Php program code for capturing Baidu snapshots, Baidu indexing, and Baidu buzzwords-jerrylsxu
/*
Capture Baidu indexed code
*/
Function baidu ($ s ){
$ Baidu = "http://www.baidu.com/s? Wd = site % 3A ". $ s;
$ Site = file_get_contents ($ baidu );
// $ Site = iconv ("gb2312", "UTF-8", $ site );
Ereg ("find related webpage (. *),", $ site, $ count );
$ Count = str_replace ("find related webpage", "", $ count );
$ Count = str_replace ("article,", "", $ count );
$ Count = str_replace ("approx", "", $ count );
$ Count = str_replace (",", "", $ count );
Return $ count [0];
}
Echo baidu (www.hzhuti.com); // Obtain the number of topics included in baidu
?>
Get Baidu's buzzwords
/**
** @ User Xiaojie
* @ Return array returns Baidu's buzzword data (array return)
*/
Function getBaiduHotKeyWord ()
{
$ TemplateRss = file_get_contents ('http: // top.baidu.com/rss_xml.php? P = top10 ');
If (preg_match ('/
/Is ', $ templateRss, $ _ description )){
$ TemplateRss =$ _ description [0];
$ TemplateRss = str_replace ("&", "&", $ templateRss );
}
$ TemplateRss ="
". $ TemplateRss;
$ Xml = simplexml_load_String ($ templateRss );
Foreach ($ xml-> tbody-> tr as $ temp ){
If (! Empty ($ temp-> td-> )){
$ KeyArray [] = trim ($ temp-> td-> ));
}
}
Return $ keyArray;
}
Print_r (getBaiduHotKeyWord ());
This is a slight modification found on the internet. write the following code into the php file.
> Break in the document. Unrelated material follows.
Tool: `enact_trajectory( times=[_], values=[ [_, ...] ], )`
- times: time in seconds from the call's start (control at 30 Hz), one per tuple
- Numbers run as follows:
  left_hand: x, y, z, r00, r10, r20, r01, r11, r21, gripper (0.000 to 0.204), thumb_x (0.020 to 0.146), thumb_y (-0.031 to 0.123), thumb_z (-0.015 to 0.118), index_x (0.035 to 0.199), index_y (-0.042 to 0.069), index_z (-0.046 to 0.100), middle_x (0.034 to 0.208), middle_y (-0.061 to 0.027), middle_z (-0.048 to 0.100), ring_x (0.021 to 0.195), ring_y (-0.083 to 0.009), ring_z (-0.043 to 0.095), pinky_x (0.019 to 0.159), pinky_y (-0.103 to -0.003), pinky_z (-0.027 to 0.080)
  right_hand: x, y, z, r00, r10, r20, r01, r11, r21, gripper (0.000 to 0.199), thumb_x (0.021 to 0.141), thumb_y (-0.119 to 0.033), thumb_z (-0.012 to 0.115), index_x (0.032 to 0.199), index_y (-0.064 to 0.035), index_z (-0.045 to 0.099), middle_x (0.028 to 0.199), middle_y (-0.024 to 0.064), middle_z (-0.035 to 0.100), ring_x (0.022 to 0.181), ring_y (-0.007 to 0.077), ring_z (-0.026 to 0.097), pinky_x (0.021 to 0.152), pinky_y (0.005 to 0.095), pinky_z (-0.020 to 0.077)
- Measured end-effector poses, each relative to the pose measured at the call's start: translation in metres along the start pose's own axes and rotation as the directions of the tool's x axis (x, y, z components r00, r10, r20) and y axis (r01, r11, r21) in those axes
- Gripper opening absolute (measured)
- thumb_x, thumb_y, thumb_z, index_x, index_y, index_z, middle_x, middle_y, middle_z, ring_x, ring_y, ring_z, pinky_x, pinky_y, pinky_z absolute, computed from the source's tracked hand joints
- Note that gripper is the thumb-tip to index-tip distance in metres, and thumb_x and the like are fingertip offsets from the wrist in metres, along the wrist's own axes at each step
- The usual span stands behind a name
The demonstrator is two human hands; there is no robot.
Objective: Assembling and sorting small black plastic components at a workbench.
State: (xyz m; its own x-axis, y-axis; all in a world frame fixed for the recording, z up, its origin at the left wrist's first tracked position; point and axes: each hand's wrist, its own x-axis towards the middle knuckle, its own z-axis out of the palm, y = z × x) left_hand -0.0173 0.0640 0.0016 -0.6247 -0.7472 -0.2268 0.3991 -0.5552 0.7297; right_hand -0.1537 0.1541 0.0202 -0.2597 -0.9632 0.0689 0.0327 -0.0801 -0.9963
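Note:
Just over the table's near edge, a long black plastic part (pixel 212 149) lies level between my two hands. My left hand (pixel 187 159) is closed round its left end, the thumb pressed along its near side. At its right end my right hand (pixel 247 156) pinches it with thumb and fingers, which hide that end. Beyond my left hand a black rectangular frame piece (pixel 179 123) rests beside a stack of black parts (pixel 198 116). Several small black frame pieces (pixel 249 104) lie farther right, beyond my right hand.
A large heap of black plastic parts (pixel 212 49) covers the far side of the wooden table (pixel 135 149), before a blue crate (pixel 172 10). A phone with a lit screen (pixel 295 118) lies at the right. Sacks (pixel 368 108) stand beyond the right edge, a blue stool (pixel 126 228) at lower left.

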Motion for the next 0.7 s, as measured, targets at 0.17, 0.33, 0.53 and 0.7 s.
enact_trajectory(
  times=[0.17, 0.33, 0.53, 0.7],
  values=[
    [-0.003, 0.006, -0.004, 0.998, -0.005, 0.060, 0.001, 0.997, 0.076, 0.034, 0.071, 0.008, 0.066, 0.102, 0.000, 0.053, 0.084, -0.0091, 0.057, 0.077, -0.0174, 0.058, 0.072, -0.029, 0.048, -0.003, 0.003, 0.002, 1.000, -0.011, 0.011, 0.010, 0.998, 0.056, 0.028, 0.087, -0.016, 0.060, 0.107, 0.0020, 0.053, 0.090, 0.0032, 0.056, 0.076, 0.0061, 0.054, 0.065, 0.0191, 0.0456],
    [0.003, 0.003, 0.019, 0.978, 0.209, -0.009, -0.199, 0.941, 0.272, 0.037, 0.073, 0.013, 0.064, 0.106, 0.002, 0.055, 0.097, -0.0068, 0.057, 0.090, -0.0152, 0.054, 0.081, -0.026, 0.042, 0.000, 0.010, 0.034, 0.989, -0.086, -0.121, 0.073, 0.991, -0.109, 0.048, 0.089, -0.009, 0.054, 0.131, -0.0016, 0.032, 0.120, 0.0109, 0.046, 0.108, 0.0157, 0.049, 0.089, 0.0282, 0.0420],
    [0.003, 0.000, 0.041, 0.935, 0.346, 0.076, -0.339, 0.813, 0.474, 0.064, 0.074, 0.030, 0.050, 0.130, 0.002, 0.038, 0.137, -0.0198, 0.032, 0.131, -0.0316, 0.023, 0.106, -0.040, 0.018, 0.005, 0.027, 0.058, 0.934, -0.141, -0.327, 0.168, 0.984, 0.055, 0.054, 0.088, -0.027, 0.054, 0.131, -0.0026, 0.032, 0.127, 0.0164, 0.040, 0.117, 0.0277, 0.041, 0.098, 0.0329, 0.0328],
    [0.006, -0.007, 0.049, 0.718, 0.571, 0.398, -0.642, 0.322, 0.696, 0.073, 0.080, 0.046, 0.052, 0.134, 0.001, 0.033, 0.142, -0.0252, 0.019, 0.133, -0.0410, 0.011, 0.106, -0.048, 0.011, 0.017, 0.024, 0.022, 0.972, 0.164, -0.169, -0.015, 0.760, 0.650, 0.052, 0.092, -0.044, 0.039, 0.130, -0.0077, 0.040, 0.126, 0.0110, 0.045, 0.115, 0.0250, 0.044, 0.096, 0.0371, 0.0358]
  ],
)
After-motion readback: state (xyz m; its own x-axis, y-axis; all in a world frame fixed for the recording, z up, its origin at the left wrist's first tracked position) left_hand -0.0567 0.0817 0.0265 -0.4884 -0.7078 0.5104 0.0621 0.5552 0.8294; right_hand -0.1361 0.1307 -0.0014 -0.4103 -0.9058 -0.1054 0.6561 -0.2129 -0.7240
Baidu record and Baidu snapshot time
$ Domain = "http://www.hzhuti.com/nokia/5230/ * domain name to be queried */
$ Site_url = 'http: // www.baidu.com/s? Wd = site % 3A ';
$ All = $ site_url. $ domain;/* all URLs included in the domain name */
$ Today = $ all. '& lm = 1';/* the website of the domain name recorded today */
$ Utf_pattern = "/find the number of related results /";
$ Kz_pattern = "/(. *)/";/* string used to match the snapshot date */
$ Times = "/d {4}-d {1, 2}-d {1, 2}/";/* match the regular expression of the snapshot date, for example, 2011-8-4 */
$ S0 = @ file_get_contents ($ all);/* place the website: www.ninthday.net webpage into the $ s0 string */
$ S1 = @ file_get_contents ($ today );
Preg_match ($ utf_pattern, $ s0, $ all_num);/* match "find the number of related results "*/
Preg_match ($ utf_pattern, $ s1, $ today_num );
Preg_match ($ kz_pattern, $ s0, $ temp );
Preg_match ($ times, $ temp [0], $ screenshot );
If ($ all_num [1] = "")
$ All_num [1] = 0;
If ($ today_num [1] = "")
$ Today_num [1] = 0;
If ($ screenshot [0] = "")
$ Screenshot [0] = "no snapshot ";
?>
Test
Date |
Baidu |
Baidu recorded today |
Baidu snapshot date |
|
|
|
|
Baidu: "target =" _ blank ">
Baidu today: "target =" _ blank ">
Baidu snapshot date: ">
The above method has not been strictly considered. if the server does not support the file_get_contents function, we will not be able to operate it. Therefore, you can also use curl to operate it, which is more convenient for imitating users.